Paracetamol penetrates the placental barrier. To date, no negative effects of paracetamol on the fetus in humans have been observed. Paracetamol is excreted in breast milk: the content in milk is 0.04-0.23% of the dose taken by the mother. If you need to use paracetamol during pregnancy and lactation (breastfeeding), you should carefully weigh the expected benefit of therapy for the mother and the potential risk to the fetus or child. In experimental studies, the embryotoxic, teratogenic and mutagenic effects of paracetamol have not been established.
Dosage and administration
Inside or rectally, in adults and adolescents weighing more than 60 kg, they are used in a single dose of 500 mg, up to 4 times a day. The maximum duration of treatment is 5-7 days. Maximum doses: a single dose of 1 g, daily 4 g. For oral administration, 250-500 mg for children aged 6-12 years, 250-500 mg for 1-5 years, 120-250 mg for 1-5 years. , from 3 months to 1 year - 60-120 mg, up to 3 months - 10 mg / kg. Single doses for rectal use in children aged 6-12 years - 250-500 mg, 1-5 years - 125-250 mg. The range of application is 4 times / day with an interval of at least 4 hours. The maximum duration of treatment is 3 days. Maximum dose: 4 single doses per day.

Side effects

On the part of the digestive system: rarely - dyspeptic phenomena, with prolonged use in high doses - hepatotoxic action. From the hematopoietic system: rarely - thrombocytopenia, leukopenia, pancytopenia, neutropenia, agranulocytosis.
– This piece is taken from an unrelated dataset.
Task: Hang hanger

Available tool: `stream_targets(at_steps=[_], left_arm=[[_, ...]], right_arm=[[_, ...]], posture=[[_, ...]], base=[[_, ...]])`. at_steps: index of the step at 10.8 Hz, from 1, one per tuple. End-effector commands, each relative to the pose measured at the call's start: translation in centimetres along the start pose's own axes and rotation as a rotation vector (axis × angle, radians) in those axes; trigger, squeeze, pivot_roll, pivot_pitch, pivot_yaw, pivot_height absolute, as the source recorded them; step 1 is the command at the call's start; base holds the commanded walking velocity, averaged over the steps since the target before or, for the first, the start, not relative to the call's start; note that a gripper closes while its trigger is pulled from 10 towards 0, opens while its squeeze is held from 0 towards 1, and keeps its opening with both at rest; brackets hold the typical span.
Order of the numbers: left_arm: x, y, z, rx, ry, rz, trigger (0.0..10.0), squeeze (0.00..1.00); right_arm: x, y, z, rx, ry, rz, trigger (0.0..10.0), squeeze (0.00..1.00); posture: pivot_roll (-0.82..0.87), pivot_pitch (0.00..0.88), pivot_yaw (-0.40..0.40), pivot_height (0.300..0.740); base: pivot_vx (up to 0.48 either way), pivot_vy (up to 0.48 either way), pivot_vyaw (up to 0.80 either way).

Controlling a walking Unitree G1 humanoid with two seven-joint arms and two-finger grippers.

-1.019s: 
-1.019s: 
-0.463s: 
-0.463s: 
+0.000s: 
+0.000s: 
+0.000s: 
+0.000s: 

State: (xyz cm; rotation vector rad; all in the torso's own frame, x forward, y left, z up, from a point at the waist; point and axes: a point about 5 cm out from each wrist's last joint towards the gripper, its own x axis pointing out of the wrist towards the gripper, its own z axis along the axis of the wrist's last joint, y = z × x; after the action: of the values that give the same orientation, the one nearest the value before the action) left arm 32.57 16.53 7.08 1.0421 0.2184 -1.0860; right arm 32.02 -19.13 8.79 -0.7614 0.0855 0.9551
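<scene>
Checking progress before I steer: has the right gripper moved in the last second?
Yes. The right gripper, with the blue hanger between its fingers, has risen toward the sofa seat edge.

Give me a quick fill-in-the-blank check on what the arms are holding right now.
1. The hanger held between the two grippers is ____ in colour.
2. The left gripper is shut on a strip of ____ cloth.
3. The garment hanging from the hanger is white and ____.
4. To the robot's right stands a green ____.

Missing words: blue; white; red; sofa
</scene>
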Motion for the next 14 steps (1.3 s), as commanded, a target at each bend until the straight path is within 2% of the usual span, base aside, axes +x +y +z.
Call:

Allergic reactions: rarely - skin rash, itching, nettle.


Symptoms: pallor of the skin, anorexia, nausea, vomiting, hepatonecrosis (the severity of necrosis directly depends on the degree of overdose). Treatment: gastric lavage, activated charcoal.

Interaction with other drugs

With simultaneous use with inducers of liver microsomal enzymes, agents that have a hepatotoxic effect, there is a risk of an increase in the hepatotoxic effect of paracetamol. If used simultaneously with anticoagulants, it is possible that there is little or nomoderately pronounced increase in prothrombin time. With simultaneous use with anticholinergics, paracetamol absorption may be reduced. With simultaneous use with oral contraceptives, paracetamol excretion from the body is accelerated and its analgesic action can be reduced. If used simultaneously with uricosuric agents, their effectiveness is reduced. paracetamol bioavailability is reduced. When used simultaneously with d azepamom may decrease the excretion diazepama.Imeyutsya reports mielodepressivnogo opportunities to strengthen the effect of zidovudine while the use of paracetamol. A case of severe toxic liver damage has been described. Cases of toxic effects of paracetamol with simultaneous use with isoniazid have been described. Concurrent use with carbamazepine, phenytoin, phenobarbital, primidone decreases the effectiveness of paracetamol, which is caused by an increase in its metabolism (glucuronization and oxidation) and elimination from the body. Cases of hepatotoxicity with simultaneous use of paracetamol and phenobarbital are described. When using Kolestiramin for a period of less than 1 hour after taking paracetamol, the absorption of the latter may be reduced. If used simultaneously with lamotrigine, the removal of lamotrigine from the body increases moderately. its concentration in the blood plasma. When used simultaneously with probenecid, paracene clearance may be reduced breakwater; with rifampicin, sulfinpyrazone - it is possible to increase the clearance of paracetamol due to an increase in its metabolism in the liver. When used simultaneously with ethinyl estradiol, the absorption of paracetamol from the intestine increases.

special instructions

It is used with caution in patients with impaired liver and kidney function, with benign hyperbilirubinemia, and also in elderly patients. With long-term use of paracetamol, control of the peripheral blood pattern and liver functional state is necessary. It is used to treat premenstrual tension syndrome in combination with pomabrom (diuretic, xanthine derivative) and mepyramine (a blocker of histamine H1 receptors).